Pendant ce temps, dans l'église, Pastorel était bien distrait!

A genoux devant le prêtre, qui lui parlait de ses devoirs envers Zanette, sa femme, il pensait à Rosseline, sa maîtresse.

Rosseline l'avait ressaisi tout à l'heure, d'un regard. Il avait, sous le coup d'œil ensorcelé qu'elle lui avait lancé, frémi dans tout son être; Zanette ne s'y était pas trompée.
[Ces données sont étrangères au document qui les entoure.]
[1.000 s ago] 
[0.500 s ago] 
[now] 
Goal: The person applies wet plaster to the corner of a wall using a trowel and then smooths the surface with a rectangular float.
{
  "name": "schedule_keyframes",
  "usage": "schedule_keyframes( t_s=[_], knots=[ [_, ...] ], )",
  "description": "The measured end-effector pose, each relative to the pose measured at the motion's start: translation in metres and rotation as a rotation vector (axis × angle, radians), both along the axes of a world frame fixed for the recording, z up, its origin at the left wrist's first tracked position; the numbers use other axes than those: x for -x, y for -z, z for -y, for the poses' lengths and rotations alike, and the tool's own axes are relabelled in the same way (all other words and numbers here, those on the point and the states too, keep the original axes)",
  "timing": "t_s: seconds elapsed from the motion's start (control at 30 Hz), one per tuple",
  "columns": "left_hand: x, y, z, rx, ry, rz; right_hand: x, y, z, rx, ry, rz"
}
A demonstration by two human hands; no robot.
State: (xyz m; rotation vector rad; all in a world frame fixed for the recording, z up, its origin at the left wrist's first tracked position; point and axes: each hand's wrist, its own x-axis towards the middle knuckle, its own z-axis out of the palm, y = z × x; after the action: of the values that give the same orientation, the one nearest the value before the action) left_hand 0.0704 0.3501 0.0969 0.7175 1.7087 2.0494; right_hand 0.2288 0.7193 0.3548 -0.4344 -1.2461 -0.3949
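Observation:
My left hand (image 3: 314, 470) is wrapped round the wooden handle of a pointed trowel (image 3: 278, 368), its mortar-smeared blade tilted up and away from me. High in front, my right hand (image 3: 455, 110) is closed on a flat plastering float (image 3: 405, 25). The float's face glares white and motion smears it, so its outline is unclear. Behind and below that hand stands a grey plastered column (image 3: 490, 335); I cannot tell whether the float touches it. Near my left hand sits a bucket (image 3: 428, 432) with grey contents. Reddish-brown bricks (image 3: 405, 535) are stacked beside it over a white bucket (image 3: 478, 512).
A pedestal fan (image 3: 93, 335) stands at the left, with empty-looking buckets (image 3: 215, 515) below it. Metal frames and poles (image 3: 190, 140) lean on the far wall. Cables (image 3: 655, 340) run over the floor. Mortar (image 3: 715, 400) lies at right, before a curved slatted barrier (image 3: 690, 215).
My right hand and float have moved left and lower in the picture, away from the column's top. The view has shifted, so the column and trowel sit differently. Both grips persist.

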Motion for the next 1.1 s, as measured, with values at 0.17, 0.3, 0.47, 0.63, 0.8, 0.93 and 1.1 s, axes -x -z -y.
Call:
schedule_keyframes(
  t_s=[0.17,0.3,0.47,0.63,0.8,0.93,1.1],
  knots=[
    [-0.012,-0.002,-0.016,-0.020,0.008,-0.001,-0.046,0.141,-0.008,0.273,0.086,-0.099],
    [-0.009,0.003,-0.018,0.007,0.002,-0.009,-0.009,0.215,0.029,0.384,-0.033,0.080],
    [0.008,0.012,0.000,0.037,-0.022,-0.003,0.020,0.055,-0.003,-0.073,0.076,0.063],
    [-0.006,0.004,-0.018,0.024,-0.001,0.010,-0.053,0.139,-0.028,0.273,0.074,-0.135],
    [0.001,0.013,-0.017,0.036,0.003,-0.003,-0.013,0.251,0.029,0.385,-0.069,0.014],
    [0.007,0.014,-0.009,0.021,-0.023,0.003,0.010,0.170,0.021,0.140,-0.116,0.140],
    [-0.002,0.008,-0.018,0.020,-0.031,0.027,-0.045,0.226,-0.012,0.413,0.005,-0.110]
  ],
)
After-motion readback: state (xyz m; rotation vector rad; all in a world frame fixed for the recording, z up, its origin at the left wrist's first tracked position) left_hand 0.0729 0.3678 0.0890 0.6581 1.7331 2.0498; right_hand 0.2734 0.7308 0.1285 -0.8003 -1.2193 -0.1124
Et voici qu'au moment solennel où il s'engageait à aimer Zanette, une enfant... une véritable enfant,... à l'aimer comme sa femme, à la protéger en toute occasion, toute la vie, voici qu'il s'effrayait,—se jugeant incapable de demeurer fidèle à un tel engagement! Pour sûr, il irait encore à l'autre, à celle qu'il détestait d'amour, à celle qui l'attirait haineusement, et qu'il sentait bien la plus forte!... N'aurait-il pas mieux fait de ne pas se marier?...

«A quoi bon ces pensées... c'est trop tard maintenant!» se dit-il. Et il détourna son esprit de sa destinée; il fit comme ceux qui, menacés d'une mort inévitable, ferment les yeux....

La cérémonie achevée, quand Pastorel voulut reprendre son cheval, la bête enragée résista. Elle refusa absolument de se laisser monter.

Habitué à ses folies:

—Nous verrons bien! dit Pastorel, attendez-moi un peu, les amis, cinq minutes seulement.

Furieux de voir sa volonté mise en échec par son cheval, et ce jour-là, sous les yeux de toute la ville, Jean le prit par la figure et l'emmena vers le champ où se tient à l'ordinaire le marché aux chevaux, aux Aliscamps—dans l'allée sablonneuse et isolée que bordent les sarcophages antiques, près de la chapelle de Notre-Dame-des-Guerres, et de celle que Saint Trophime dédia à la Vierge encore vivante, c'est-à-dire à Notre-Dame-d'Amour, Deiparæ adhuc viventi.